Job description
This global financial services firm contributes to the stability of the financial markets. They help clients cut through complexity and mitigate risks of financial transactions. They have the ambition to use this key role to facilitate and accelerate a sustainable global financial system.
Role Purpose
As a Senior Site Reliability Engineer you’ll be working alongside and closely with DevEx and Cloud Engineer. They’re a group of engineers who are passionate in learning new technologies and fostering a collaborative and inclusive environment.
Primary Responsibilities
Gather and analyse metrics from servers and services to assist in performance tuning and fault finding.
Partner with development teams to improve services through rigorous testing and release procedures.

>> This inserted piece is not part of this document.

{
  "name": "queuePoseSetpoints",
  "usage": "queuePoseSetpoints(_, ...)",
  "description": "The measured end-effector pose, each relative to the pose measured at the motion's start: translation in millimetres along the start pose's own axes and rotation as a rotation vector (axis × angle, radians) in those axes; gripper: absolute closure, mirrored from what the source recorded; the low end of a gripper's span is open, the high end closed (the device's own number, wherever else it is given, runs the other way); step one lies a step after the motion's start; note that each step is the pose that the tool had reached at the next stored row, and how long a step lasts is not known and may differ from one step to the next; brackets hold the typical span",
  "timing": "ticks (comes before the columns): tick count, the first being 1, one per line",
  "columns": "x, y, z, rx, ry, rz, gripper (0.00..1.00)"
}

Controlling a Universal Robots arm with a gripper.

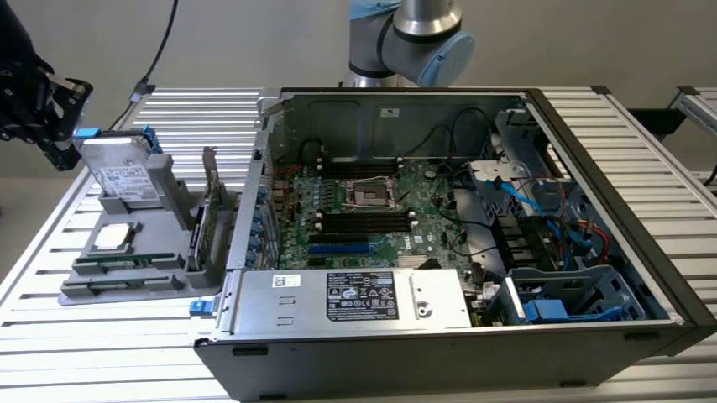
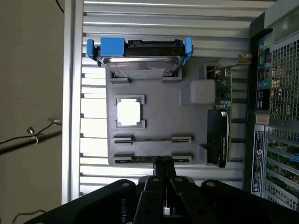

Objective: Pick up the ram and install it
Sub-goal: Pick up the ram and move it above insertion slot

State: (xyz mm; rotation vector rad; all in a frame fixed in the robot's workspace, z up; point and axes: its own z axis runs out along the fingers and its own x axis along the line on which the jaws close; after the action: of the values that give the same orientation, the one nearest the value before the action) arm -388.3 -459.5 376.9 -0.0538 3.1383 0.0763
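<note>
The gripper's point(image 2: 163, 164) two dark fingers point(image 2: 158, 179) are pressed together with no gap between the tips and nothing between them. In the wrist view the tips lie over the edge of the grey holder tray point(image 2: 159, 116). The ram point(image 2: 142, 159) sits there in the outermost slot, a thin greenish strip (little of it can be made out). Further along the tray are a silver processor chip point(image 2: 129, 113) and a hard drive point(image 2: 140, 60) in blue brackets, with an expansion card point(image 2: 220, 88) standing at one side. The open computer case point(image 1: 672, 277) stands just beside the tray on the slatted table point(image 1: 101, 353).
</note>
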Motion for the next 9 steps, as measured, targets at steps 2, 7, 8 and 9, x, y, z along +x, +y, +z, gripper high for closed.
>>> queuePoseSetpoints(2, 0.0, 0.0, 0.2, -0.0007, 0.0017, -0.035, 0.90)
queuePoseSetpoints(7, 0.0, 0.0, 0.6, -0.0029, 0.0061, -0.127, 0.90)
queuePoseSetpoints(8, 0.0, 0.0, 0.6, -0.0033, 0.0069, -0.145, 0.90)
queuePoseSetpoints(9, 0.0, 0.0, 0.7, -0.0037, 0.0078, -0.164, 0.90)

Participate in system design consulting, platform management, and capacity planning
Create sustainable systems and services through automation and uplifts
Balance feature development speed and reliability with well-defined service-level objectives
Proactively manage TLS/SSL Certificates for server technology
Management of client integration accreditation testing and sign-off
Failure Engineering experience (chaos, failure, resilience & recovery)
Qualifications
Knowledgeable and experienced with building, running and supporting Kubernetes clusters in a highly available, high traffic Production environment
Experience working in cloud-based infrastructure (AWS)
Familiarity with one or more coding languages, preferably Go, Python, Ruby, Node
Troubleshooting experience in complex environments using monitoring and logging tools (We use Grafana, Loki, Tempo, Prometheus & Graylog to name a few)
Knowledge and experience with Terraform